# ASSIGNED TASK
Every line in the listing below from the one with "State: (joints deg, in" through the one with "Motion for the" is to be reproduced exactly, both ends included; leave out the rest.

# GIVEN INFORMATION
● ● ● ● ●
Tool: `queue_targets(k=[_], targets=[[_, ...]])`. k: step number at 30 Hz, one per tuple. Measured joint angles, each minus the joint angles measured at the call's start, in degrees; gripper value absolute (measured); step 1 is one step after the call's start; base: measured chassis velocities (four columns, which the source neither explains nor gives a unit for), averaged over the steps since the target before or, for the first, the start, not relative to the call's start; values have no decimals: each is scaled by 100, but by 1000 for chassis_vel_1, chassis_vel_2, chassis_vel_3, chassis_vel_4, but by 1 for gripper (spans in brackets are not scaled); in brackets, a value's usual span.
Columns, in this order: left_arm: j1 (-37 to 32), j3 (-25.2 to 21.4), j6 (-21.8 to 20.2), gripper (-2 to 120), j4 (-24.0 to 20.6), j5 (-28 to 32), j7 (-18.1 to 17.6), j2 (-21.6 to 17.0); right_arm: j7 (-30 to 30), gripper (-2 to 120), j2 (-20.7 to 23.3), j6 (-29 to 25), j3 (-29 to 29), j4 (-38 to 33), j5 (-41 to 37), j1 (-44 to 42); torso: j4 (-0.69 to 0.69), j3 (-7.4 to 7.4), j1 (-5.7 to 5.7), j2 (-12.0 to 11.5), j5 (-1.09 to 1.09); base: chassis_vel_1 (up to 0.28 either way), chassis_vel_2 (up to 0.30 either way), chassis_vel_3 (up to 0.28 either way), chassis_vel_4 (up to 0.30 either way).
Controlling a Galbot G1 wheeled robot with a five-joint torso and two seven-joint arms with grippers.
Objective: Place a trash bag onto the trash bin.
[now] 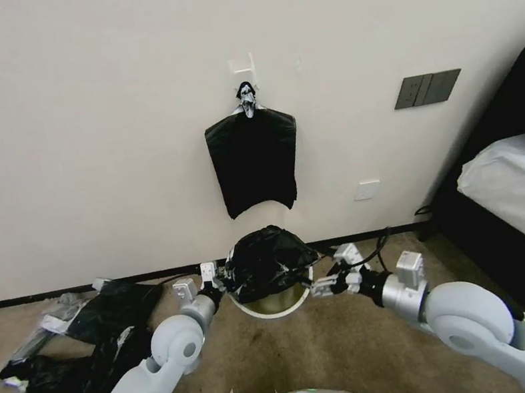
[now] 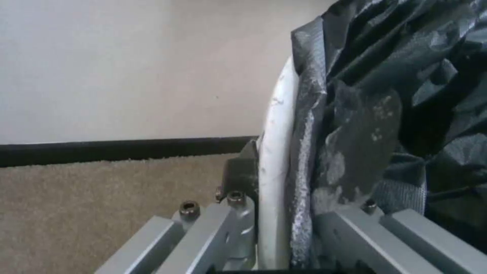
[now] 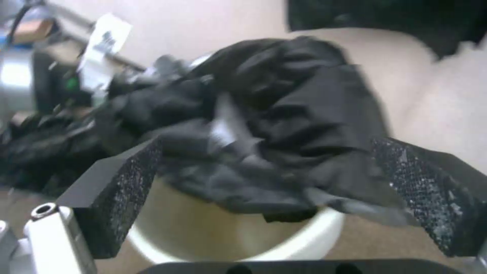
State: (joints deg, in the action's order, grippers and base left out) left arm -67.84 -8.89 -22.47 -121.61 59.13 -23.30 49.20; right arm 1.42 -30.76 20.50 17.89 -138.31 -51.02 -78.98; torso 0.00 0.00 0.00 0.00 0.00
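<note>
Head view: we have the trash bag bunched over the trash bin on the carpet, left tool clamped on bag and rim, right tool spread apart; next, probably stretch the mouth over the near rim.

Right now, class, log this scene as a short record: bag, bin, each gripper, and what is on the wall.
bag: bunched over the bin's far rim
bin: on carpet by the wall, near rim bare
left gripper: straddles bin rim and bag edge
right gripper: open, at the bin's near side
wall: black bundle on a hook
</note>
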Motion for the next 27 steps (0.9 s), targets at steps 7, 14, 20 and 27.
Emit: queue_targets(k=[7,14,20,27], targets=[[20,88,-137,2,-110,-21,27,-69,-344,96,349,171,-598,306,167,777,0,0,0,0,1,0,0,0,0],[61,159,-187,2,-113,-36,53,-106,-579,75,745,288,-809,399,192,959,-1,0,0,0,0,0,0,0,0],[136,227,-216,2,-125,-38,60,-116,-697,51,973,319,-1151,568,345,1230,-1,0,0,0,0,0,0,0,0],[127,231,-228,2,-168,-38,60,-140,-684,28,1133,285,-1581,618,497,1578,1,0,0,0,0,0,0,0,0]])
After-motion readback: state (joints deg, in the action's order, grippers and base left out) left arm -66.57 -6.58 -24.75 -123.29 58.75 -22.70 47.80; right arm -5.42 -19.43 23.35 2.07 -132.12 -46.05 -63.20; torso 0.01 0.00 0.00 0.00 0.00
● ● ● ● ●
# SOLUTION TO THIS EXERCISE
State: (joints deg, in the action's order, grippers and base left out) left arm -67.84 -8.89 -22.47 -121.61 59.13 -23.30 49.20; right arm 1.42 -30.76 20.50 17.89 -138.31 -51.02 -78.98; torso 0.00 0.00 0.00 0.00 0.00
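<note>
Head view: we have the trash bag bunched over the trash bin on the carpet, left tool clamped on bag and rim, right tool spread apart; next, probably stretch the mouth over the near rim.

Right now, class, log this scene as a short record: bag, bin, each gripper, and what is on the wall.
bag: bunched over the bin's far rim
bin: on carpet by the wall, near rim bare
left gripper: straddles bin rim and bag edge
right gripper: open, at the bin's near side
wall: black bundle on a hook
</note>
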Motion for the next 27 steps (0.9 s), targets at steps 7, 14, 20 and 27.

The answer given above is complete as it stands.